Increase in lectin-reactive anti-Gal IgG with the development of liver fibrosis. (A) Levels of lectin-reactive anti-Gal IgG in the control group and people with stage 1 or 2 fibrosis, stage 3 or 5 fibrosis, and cirrhosis. The mean value for each group is plotted, along with the 95% confidence interval for the mean. The x axis represents the patient group; the y axis is the increase in lectin-reactive IgG compared to commercially purchased serum. The n value, mean, and standard error are provided for each group below the graph. All patients with cirrhosis (from Fig. 5A and B) are included. (B) ROC analysis comparing people with stage 1 and 2 fibrosis with the control group.
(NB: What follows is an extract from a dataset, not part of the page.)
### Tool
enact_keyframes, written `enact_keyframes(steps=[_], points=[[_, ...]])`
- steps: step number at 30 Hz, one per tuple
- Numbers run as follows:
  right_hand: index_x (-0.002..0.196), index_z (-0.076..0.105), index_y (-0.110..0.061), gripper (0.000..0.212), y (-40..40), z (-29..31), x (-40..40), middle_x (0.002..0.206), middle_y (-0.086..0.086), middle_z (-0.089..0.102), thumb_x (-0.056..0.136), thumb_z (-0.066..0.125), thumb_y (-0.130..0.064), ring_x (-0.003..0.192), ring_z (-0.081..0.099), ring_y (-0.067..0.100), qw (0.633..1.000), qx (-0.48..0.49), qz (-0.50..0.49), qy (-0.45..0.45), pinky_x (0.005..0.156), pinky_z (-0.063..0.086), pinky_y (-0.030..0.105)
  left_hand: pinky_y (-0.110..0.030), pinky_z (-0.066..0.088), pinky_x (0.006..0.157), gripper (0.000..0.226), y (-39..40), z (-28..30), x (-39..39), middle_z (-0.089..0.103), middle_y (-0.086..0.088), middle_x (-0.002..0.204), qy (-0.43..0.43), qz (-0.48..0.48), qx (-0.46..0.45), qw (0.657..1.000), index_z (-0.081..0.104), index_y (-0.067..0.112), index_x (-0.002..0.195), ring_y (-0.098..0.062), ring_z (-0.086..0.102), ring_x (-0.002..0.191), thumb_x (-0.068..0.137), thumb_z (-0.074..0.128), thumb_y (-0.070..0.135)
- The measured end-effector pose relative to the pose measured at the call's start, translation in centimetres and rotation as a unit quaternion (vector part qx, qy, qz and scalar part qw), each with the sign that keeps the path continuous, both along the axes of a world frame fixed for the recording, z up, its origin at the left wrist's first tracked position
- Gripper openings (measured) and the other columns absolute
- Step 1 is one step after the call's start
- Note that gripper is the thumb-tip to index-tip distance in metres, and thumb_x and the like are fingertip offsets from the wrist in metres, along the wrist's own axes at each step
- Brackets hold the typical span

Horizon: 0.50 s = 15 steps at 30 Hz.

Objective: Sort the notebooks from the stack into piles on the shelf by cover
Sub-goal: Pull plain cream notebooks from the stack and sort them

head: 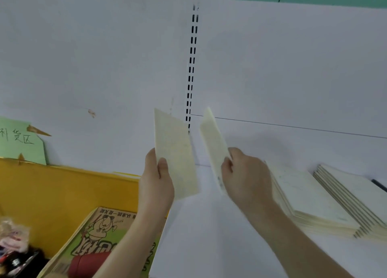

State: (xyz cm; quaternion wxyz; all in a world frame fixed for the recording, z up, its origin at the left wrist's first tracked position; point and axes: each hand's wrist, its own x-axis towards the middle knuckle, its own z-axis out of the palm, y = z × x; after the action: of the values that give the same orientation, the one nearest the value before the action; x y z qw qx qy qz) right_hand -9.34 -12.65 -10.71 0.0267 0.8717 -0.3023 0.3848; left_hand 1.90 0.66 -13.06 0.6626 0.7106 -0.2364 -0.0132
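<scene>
We can read little here: a green paper sign (21, 141) at the left edge carries handwritten Chinese characters, partly cut off, and a cartoon-printed book (100, 235) lying in the yellow bin (62, 189) shows bold characters upside down to us, with a barcode at its near corner. The covers of the notebooks themselves are too blurred to read.

We hold one thin cream notebook in each hand, both raised upright above the white shelf (209, 235). Our left hand (156, 185) grips the left notebook (176, 158) at its lower edge, thumb on the face toward us and fingers behind; its cover looks matte, pale yellow, faintly mottled. Our right hand (247, 179) grasps the right notebook (212, 145), which is turned nearly edge-on, fingers curled round its near side. The two notebooks stand close together but apart.

On the shelf to the right lie two flat piles of like cream notebooks: a nearer pile (310, 196) with faint marks on its top cover (too soft to make out), and a farther pile (356, 198) fanned so its edges step. A slotted white upright (192, 68) runs up the back panel.
</scene>
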Motion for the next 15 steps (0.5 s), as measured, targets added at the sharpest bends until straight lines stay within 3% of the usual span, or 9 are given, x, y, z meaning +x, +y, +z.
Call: enact_keyframes(steps=[2, 4, 6, 8, 11, 15], points=[[0.099, 0.059, -0.017, 0.017, 2.8, -0.8, 0.9, 0.068, 0.001, 0.064, 0.096, 0.046, -0.027, 0.062, 0.062, 0.03, 0.999, -0.003, 0.033, -0.005, 0.053, 0.035, 0.032, -0.027, 0.05, 0.066, 0.021, -0.9, 0.1, -1.3, 0.067, 0.014, 0.097, 0.016, -0.047, -0.03, 0.998, 0.047, 0.038, 0.121, 0.002, 0.063, 0.083, 0.108, 0.033, 0.029], [0.111, 0.059, -0.017, 0.028, 4.9, -2.4, 1.4, 0.088, -0.004, 0.069, 0.097, 0.04, -0.031, 0.075, 0.065, 0.021, 0.998, -0.019, 0.057, 0.022, 0.058, 0.046, 0.033, -0.031, 0.055, 0.073, 0.022, -1.6, 0.3, -2.6, 0.071, 0.013, 0.094, 0.048, -0.091, -0.066, 0.992, 0.053, 0.037, 0.12, -0.004, 0.068, 0.086, 0.107, 0.036, 0.031], [0.132, 0.056, -0.014, 0.045, 5.3, -3.3, 0.7, 0.123, 0.0, 0.066, 0.097, 0.034, -0.032, 0.107, 0.062, 0.018, 0.993, 0.012, 0.109, 0.035, 0.085, 0.053, 0.031, -0.032, 0.058, 0.076, 0.021, -2.2, 0.6, -3.2, 0.072, 0.015, 0.095, 0.072, -0.121, -0.089, 0.986, 0.053, 0.037, 0.12, -0.003, 0.07, 0.088, 0.107, 0.039, 0.031], [0.143, 0.047, -0.013, 0.053, 4.6, -3.2, -0.9, 0.142, 0.001, 0.054, 0.099, 0.026, -0.031, 0.128, 0.047, 0.017, 0.983, 0.064, 0.17, 0.032, 0.106, 0.042, 0.032, -0.033, 0.061, 0.072, 0.02, -2.6, 0.9, -3.8, 0.071, 0.012, 0.099, 0.082, -0.142, -0.097, 0.982, 0.05, 0.037, 0.123, -0.004, 0.07, 0.088, 0.103, 0.048, 0.033], [0.144, 0.045, -0.01, 0.052, 3.2, -2.7, -3.7, 0.145, -0.001, 0.049, 0.096, 0.028, -0.021, 0.134, 0.038, 0.012, 0.969, 0.082, 0.231, 0.015, 0.112, 0.034, 0.03, -0.03, 0.06, 0.068, 0.032, -3.8, 1.4, -5.2, 0.068, 0.012, 0.101, 0.039, -0.145, -0.091, 0.985, 0.048, 0.034, 0.123, -0.006, 0.069, 0.087, 0.095, 0.064, 0.033], [0.145, 0.044, -0.009, 0.051, 1.2, -1.8, -7.7, 0.152, -0.002, 0.041, 0.095, 0.035, -0.015, 0.143, 0.029, 0.01, 0.969, 0.09, 0.229, -0.017, 0.116, 0.03, 0.028, -0.022, 0.047, 0.068, 0.031, -6.3, 2.0, -7.5, 0.062, 0.017, 0.104, 0.013, -0.141, -0.092, 0.986, 0.047, 0.03, 0.129, 0.0, 0.06, 0.093, 0.099, 0.056, 0.03]])
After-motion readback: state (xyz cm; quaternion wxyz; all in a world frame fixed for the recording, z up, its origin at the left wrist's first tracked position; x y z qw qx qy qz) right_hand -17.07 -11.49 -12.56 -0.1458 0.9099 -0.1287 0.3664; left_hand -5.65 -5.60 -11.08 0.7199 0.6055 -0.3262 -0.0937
Using an optimal cutoff of threefold above commercially purchased sera, fucosylated immunoglobulin had a sensitivity of 84% and a specificity of 87%. (C) ROC analysis comparing stage 1 and 2 fibrosis with stage 3 and 6 fibrosis/cirrhosis. Using an optimal cutoff of fivefold above commercially purchased sera, fucosylated immunoglobulin had a sensitivity of 91% and a specificity of 79%. AUROC, area under the ROC curve.